-- TASK OBJECTIVE --
Retype the data below without altering anything.

+ + + + +

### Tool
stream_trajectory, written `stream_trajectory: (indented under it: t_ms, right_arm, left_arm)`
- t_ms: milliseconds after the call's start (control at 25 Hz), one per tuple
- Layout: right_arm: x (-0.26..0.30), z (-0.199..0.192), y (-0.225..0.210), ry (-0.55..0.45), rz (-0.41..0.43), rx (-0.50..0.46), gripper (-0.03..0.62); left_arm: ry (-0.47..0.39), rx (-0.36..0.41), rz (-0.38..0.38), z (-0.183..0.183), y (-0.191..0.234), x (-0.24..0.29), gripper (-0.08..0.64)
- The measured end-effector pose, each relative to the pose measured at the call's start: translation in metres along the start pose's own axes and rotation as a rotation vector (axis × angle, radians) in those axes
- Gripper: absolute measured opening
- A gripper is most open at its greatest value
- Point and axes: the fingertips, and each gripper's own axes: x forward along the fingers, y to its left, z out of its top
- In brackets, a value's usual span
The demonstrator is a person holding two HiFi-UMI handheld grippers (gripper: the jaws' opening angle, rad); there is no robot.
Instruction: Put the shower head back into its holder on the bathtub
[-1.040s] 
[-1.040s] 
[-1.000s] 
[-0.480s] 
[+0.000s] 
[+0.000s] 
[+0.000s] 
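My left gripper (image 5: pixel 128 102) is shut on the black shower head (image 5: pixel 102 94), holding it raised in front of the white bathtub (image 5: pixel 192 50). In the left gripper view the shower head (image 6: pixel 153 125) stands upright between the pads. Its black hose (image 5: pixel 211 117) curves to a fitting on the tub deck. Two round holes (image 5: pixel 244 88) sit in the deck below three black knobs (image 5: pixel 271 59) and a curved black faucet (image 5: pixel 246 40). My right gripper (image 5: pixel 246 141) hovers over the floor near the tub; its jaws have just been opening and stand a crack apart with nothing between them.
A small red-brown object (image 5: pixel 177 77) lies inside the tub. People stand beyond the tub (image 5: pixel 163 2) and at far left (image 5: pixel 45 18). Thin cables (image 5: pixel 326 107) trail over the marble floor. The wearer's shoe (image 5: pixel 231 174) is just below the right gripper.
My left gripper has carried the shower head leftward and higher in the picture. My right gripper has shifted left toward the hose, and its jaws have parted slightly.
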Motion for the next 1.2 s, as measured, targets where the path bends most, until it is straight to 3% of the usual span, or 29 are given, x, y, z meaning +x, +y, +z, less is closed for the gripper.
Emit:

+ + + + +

-- RESPONSE TO THIS TASK --
### Tool
stream_trajectory, written `stream_trajectory: (indented under it: t_ms, right_arm, left_arm)`
- t_ms: milliseconds after the call's start (control at 25 Hz), one per tuple
- Layout: right_arm: x (-0.26..0.30), z (-0.199..0.192), y (-0.225..0.210), ry (-0.55..0.45), rz (-0.41..0.43), rx (-0.50..0.46), gripper (-0.03..0.62); left_arm: ry (-0.47..0.39), rx (-0.36..0.41), rz (-0.38..0.38), z (-0.183..0.183), y (-0.191..0.234), x (-0.24..0.29), gripper (-0.08..0.64)
- The measured end-effector pose, each relative to the pose measured at the call's start: translation in metres along the start pose's own axes and rotation as a rotation vector (axis × angle, radians) in those axes
- Gripper: absolute measured opening
- A gripper is most open at its greatest value
- Point and axes: the fingertips, and each gripper's own axes: x forward along the fingers, y to its left, z out of its top
- In brackets, a value's usual span
The demonstrator is a person holding two HiFi-UMI handheld grippers (gripper: the jaws' opening angle, rad); there is no robot.
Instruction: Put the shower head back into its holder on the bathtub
[-1.040s] 
[-1.040s] 
[-1.000s] 
[-0.480s] 
[+0.000s] 
[+0.000s] 
[+0.000s] 
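My left gripper (image 5: pixel 128 102) is shut on the black shower head (image 5: pixel 102 94), holding it raised in front of the white bathtub (image 5: pixel 192 50). In the left gripper view the shower head (image 6: pixel 153 125) stands upright between the pads. Its black hose (image 5: pixel 211 117) curves to a fitting on the tub deck. Two round holes (image 5: pixel 244 88) sit in the deck below three black knobs (image 5: pixel 271 59) and a curved black faucet (image 5: pixel 246 40). My right gripper (image 5: pixel 246 141) hovers over the floor near the tub; its jaws have just been opening and stand a crack apart with nothing between them.
A small red-brown object (image 5: pixel 177 77) lies inside the tub. People stand beyond the tub (image 5: pixel 163 2) and at far left (image 5: pixel 45 18). Thin cables (image 5: pixel 326 107) trail over the marble floor. The wearer's shoe (image 5: pixel 231 174) is just below the right gripper.
My left gripper has carried the shower head leftward and higher in the picture. My right gripper has shifted left toward the hose, and its jaws have parted slightly.
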Motion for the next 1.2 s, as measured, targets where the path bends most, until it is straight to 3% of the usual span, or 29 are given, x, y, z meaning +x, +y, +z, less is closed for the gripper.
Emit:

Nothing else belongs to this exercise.